A norma, aprovada pela assembleia legislativa do estado e sancionada pelo governador, vedava políticas afirmativas com recorte étnico-racial, mantendo apenas critérios socioeconômicos e para pessoas com deficiência.
Relator do caso, Mendes classificou a medida como um “retrocesso social” e afirmou que ela viola o princípio da igualdade material previsto na Constituição. Segundo o ministro, o STF já possui entendimento de que políticas de cotas raciais são constitucionais e funcionam como instrumento de redução de desigualdades históricas.
No voto, o magistrado destacou a ausência de estudos que justificassem a interrupção de uma política pública consolidada. Para ele, a lei se baseou em uma interpretação já rejeitada pela Corte, ao considerar que ações poderiam ferir o princípio da isonomia.

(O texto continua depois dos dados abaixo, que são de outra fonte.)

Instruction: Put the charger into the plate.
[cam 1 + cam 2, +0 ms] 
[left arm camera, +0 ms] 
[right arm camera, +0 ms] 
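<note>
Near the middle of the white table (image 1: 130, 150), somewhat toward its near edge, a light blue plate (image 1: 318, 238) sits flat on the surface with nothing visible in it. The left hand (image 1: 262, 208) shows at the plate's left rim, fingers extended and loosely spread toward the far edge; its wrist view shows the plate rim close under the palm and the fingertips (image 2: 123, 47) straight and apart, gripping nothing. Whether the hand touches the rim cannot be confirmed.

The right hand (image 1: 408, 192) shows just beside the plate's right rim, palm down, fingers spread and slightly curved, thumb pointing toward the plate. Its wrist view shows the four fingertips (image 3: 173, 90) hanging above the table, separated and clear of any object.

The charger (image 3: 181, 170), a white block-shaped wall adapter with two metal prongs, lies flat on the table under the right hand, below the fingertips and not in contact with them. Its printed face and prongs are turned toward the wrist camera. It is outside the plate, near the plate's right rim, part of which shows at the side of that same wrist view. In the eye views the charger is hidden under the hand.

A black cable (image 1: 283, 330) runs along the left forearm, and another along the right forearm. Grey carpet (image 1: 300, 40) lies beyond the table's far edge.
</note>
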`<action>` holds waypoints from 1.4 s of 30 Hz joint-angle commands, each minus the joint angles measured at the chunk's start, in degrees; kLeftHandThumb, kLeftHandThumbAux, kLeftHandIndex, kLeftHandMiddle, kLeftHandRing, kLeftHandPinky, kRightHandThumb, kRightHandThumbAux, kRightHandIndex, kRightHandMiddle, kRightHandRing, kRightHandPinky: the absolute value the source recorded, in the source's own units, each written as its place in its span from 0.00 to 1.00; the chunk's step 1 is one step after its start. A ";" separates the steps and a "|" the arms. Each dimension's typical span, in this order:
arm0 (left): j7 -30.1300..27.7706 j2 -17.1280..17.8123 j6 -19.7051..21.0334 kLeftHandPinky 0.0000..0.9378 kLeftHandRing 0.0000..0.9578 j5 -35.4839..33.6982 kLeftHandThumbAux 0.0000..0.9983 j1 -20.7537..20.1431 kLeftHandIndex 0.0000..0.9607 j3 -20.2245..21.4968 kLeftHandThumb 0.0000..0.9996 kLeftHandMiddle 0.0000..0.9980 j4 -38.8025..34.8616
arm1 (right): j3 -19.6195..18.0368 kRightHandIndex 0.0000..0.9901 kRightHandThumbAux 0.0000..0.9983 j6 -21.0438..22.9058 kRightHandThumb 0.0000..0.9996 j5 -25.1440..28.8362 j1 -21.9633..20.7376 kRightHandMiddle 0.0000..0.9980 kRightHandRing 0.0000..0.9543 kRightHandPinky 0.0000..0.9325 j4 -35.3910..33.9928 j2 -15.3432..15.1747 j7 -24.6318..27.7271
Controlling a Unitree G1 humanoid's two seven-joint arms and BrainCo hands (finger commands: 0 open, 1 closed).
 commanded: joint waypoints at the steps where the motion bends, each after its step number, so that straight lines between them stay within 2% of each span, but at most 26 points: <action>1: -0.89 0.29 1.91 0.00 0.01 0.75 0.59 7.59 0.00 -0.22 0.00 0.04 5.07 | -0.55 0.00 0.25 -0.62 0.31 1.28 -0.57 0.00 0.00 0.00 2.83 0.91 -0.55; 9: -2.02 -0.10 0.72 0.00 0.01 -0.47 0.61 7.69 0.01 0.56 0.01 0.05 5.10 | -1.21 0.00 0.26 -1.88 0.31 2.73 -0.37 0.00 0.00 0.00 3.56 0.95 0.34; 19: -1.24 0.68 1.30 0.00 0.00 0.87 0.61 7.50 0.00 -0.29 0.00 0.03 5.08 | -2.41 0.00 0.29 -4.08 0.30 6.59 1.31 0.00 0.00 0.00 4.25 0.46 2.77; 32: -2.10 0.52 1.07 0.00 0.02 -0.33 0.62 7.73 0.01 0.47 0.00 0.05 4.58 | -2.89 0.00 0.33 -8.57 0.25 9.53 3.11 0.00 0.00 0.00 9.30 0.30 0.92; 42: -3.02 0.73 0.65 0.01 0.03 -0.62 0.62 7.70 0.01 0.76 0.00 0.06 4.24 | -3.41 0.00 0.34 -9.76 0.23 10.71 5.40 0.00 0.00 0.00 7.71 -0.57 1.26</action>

O julgamento ocorre no plenário virtual do STF e está previsto para ser concluído no dia 17 de abril. Até o momento, apenas o relator apresentou voto. Caso a maioria dos ministros acompanhe o entendimento, a lei será definitivamente anulada. A norma já estava suspensa por decisão individual do próprio ministro e é alvo de ações apresentadas por partidos e pelo Conselho Federal da OAB, que questionam sua constitucionalidade.